Mark English knew the moment he stepped off the track at the Olympiastadion last August that something was amiss – and he had to correct it.
Whatever it was…
English came sixth in his 800m heat at the 2018 European Championships in Berlin.
Four years previously, he was the bronze medallist at the same Championships.
He had plenty of questions, but few answers.
A few weeks later, English headed for Manchester and underwent a biomechanical assessment.
The Letterkenny man’s resurgence since has been obvious.
He recently won the 800m at the Athlone International Grand Prix in 1:46.94 – his fastest indoor time in four years.
“I’m competing again and I’m able to do it more comfortably,” says English, who goes in the 2019 European Indoor Championships in Glasgow tomorrow.
“It’s been a good start to the season. I’m not injured, I’m not sick and I’m getting consistent training. That’s massive.
“I knew after the Euros that something was wrong. It was obvious, really.
“We looked at the video of the race, spoke to my coach and we figured, basically, that my biomechanics weren’t efficient. If I could clean that up, I’d go faster.
“I’ve worked on specific exercises since then. It shows out there.”

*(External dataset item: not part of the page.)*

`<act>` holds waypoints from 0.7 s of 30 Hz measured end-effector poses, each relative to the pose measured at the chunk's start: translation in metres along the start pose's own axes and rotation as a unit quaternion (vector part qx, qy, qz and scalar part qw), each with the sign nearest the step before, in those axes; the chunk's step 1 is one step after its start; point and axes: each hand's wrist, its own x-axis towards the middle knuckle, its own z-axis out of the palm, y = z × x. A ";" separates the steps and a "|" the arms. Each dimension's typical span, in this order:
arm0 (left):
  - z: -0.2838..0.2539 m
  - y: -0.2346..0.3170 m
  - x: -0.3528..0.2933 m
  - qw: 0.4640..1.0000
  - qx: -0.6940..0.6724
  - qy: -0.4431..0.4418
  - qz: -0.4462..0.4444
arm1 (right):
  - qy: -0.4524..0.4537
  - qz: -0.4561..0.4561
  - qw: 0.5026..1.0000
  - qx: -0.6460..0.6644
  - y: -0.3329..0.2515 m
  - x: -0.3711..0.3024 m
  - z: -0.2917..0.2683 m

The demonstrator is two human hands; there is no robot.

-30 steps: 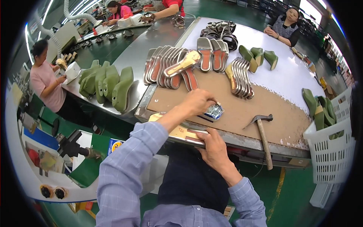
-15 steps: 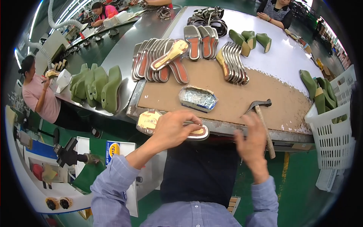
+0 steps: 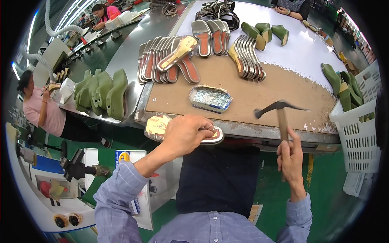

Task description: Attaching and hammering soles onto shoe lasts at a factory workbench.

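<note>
My left hand (image 3: 184,134) lies over a sandal insole (image 3: 157,124), pale yellow with a light rim, at the table's near edge. Its thumb and fingers are pinched together close to the toe end; what they grip is hidden or too small to make out. The hand covers the insole's middle, leaving both ends in sight. My right hand (image 3: 291,160) is wrapped round the wooden handle of a hammer (image 3: 283,121), whose dark head is raised above the table's front edge. Beyond my left hand stands a small open box of nails (image 3: 210,98).
Finished-edge insoles (image 3: 162,60) lie in overlapping rows on the brown board (image 3: 174,99), with more stacked at centre right. Green shoe lasts (image 3: 115,95) stand at left; others fill a white basket (image 3: 360,133) at right. Dark strappy uppers (image 3: 219,15) lie farther back. Several people work nearby.
My right hand has taken hold of the hammer, which lay on the table's edge, and lifted it. My left hand stays at the insole, fingers pinched.
</note>
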 end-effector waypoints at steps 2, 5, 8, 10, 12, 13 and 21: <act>0.000 -0.001 0.001 1.000 0.022 -0.016 0.011 | -0.028 -0.089 0.994 -0.054 0.000 -0.008 0.007; -0.001 0.000 -0.001 1.000 0.014 -0.010 -0.007 | -0.044 -0.183 0.979 -0.083 -0.029 -0.019 0.012; -0.002 0.000 -0.003 1.000 -0.013 -0.006 -0.016 | -0.027 -0.316 0.948 -0.030 -0.045 -0.023 0.019; 0.003 -0.002 -0.002 0.999 -0.018 0.030 0.031 | -0.034 -0.373 0.927 0.015 -0.046 -0.026 0.021; 0.004 0.000 -0.002 0.995 -0.023 0.064 0.077 | -0.071 -0.370 0.915 -0.144 -0.064 -0.019 0.036; 0.003 0.002 -0.002 0.996 -0.002 0.060 0.064 | -0.093 -0.326 0.930 -0.143 -0.065 -0.016 0.039; -0.018 -0.006 -0.013 0.950 0.240 0.061 0.193 | -0.071 -0.304 0.947 0.074 -0.022 -0.025 0.032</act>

English won his sixth Irish Indoor crown and the old stardust is back again.
In 2015, English was a silver medallist at the European Indoors. Only Marcin Lewandowski – ‘he was just red hot,’ English ventures – was ahead of him at the O2 Arena in Prague.
“In the 800, it’s 50-50 to make a final,” he says.
“It all depends on entries and what have you, whether or not they’ll take the three fastest. It comes down to so much that it’s a lottery sometimes.”
In Prague, English won a silver medal that was his second European medal in a matter of months. In 2014, he was the European bronze medallist.
In Zurich, English became only the seventh Irish athlete to medal when he finished third, behind only the Polish pair of Adam Kszczot and Artur Kuciapski, at the Stadoin Letzigrund.
Prague, though, was a proof he needed.
He says: “Winning the second medal meant that I wasn’t a one-trick pony. It proved that.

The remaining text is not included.